などと書いている。まだこれは何か書いたからいい方で、文壇からは完全に黙殺された。それは、保田が書いていることが、日本文学のいちばん中核部にかかわることであることを、みんなが知っていたからだと思う。近づくと危険なので、そこからできるだけ距離をとって暮らすことにした。それが、大岡信が「放射性物質」というゆえんだ。

 保田の信仰は本居宣長風の神道で、仏教ではないのだけれど、私にも完全に了解できる宗教的態度だ。保田は、明治天皇制を愛していたわけではなくて、古代から続く伝統としての皇室を愛していた。国民国家としての日本国を愛していたわけではなく、日本的生産生活(つまり稲作)の延長としての日本国を愛していた。むしろ明治天皇制には反対だったし、富国強兵の近代国家にも反対だった。もっとも、それと同じくらい、共産主義にも反対だったし、アメリカ文化にも反対だった。彼は一人の古代人として生きていた。しかも、古代が2千年ほど前に終わったことを誰よりも痛切に知っていた。
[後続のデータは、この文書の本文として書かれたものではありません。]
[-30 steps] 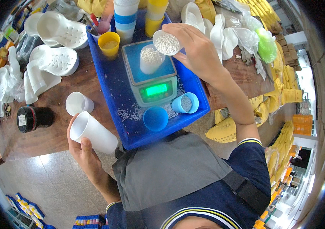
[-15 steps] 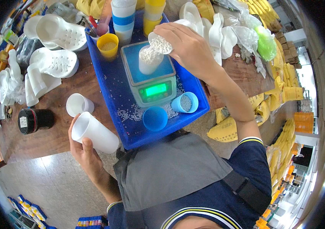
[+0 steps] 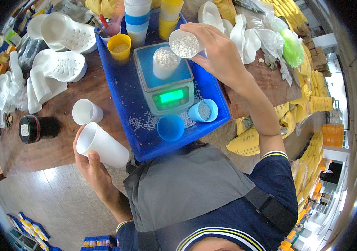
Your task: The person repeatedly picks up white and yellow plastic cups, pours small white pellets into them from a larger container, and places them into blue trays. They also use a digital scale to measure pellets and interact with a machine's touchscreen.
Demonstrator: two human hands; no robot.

 日本の農業生産を組成している技術は勿論ですが、その古俗慣習、信仰、寄合の制といつた一切のものを、努めて保存することを考へなければいけません。今日では、さういふもの一切を、反進歩的だと云つたり、或ひは封建的といふ言葉で葬らうとしてゐます。(中略)封建的といはれていゐるものの中に、どんな道義に即したものがあるか、これは彼らにはわからぬのです。だから彼らの指図をうける必要はありません。彼らは「近代」を無上と信じ、それ以外の文明を知らないのです。だから「近代」といふ体系の中に存在せぬものを、理解し得ずに放棄するのです。(中略)古俗慣習は、何が正義で、何が不正か、又何が真理であって何が迷信かは、ことに当って、且つ因縁をさぐらねば、どこから正しく、どこから不正になつたか、といふこともわかりません。我々は一応保存することに努めるべきです。(保田與重郎『絶対平和論』新学社,pp.213-214)

 皇室も、「古俗慣習」の延長線上にあるわけで、だから伝えられたままに保存しなければならないし、日本国も、「寄合の制」の彼方にあるもので、だから保存しなければならない。保田がいうところの「情勢論」を一切排除して、原理に溯って考えれば、これはきわめて明解な議論だ。しかし、ひとたび情勢論を考えはじめると、とんでもない妄説だということになってしまう。

 現にもし我々が、侵略軍の軍隊を迎へたやうな場合、反抗しない、共力しない、誘惑されない、といふ形を守るには、戦車のまへに横臥して、なすにまかせるといふ、大勇猛心を振ふ位の夢のやうな決意が必要なのです。(同上書,p.47)

 戦って死ぬのと、戦わずして死ぬのと、どれだけの違いがあるのだろう。戦って生きのびるという選択肢がないことは、大東亜戦争でわかった。戦っても、かならず負けて死ぬ。死ぬのだから、戦って死ぬにせよ、戦わずに死ぬにせよ、美しく死のう。彼はただそう言っている。この点では戦前も戦後も完全に一貫している。(護憲論者のために老婆心で言っておくが、保田は日本国憲法が嫌いだ。特に第9条が嫌いだ)。

 それはそうなのだが、チベットのことなどを見ていると、怯懦の心がうずいて、やはり再軍備しなくてはねと思ってしまう。そして、「及ばずながらお手向かい申して」から死ぬのが美しいと思ってしまう。もっとも、私は兵役には年をとりすぎているから、この件に関しては発言権がないかもしれない。